On 6 November, the bill on implementation of the Danish CFC rules was put forward in Parliament. The bill is largely identical with the draft bill sent in public consultation on 13 September with a few technical amendments. With effect as from income years beginning 1 January 2020 or later, the Danish CFC rules are proposed adjusted in order to align with the ATAD Directives.
The rules are proposed to have a broad application and are expected to both increase tax revenues and increase the administrative burdens for Danish companies. The main changes include:
― Going forward, the CFC rules are applicable to all independent taxpayers and permanent establishments.
― The control definition is extended to cover more than 50% "influence" in the form of votes, shares and right to income.
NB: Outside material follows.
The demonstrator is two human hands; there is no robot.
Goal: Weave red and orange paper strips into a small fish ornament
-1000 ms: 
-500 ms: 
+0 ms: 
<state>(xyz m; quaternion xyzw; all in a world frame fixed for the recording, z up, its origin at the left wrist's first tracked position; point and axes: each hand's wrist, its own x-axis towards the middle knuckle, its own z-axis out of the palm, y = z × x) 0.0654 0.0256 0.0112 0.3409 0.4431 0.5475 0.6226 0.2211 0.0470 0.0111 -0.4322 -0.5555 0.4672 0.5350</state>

Connected persons' influence is included for threshold purposes.
― The income test is reduced to a requirement of 1/3 CFC income only (as opposed to the current 50%), and the current 10% asset test is removed.
― Going forward, other income from intangible assets should be considered CFC income, if the asset has been acquired from a country different from the one in which the subsidiary is tax resident or has been developed through activities carried out by connected persons in a different country.
― It may consequently be necessary to separate income allocable to intangible assets into good and bad elements for future CFC taxation purposes.
― It will be possible to obtain a step-up in values of existing intangible assets subject to certain requirements, and certain indirectly acquired intangible assets will also be exempt.
― CFC income also covers income from invoicing companies (purchase from and sale to group companies) contributing with low financial impact.
― The current lack of exemptions for both EU/EEA resident companies and companies with actual substance is maintained. The consistency with the Directive and the EU law in this respect is doubtful.
― The existing fictitious disposal taxation is suggested expanded to include a fictitious disposal of all CFC assets when the ownership of a subsidiary is reduced/disposed of.
― It will be possible to choose to include only subsidiaries' CFC income instead of the total taxable income of the Danish income. The group must decide this in connection with the tax return, and the decision is binding for five years.
The proposed rules will increase the complexity drastically of the already complex CFC regime, and companies are urged to consider their existing structures and how the new rules will impact the business and how compliance will be assured.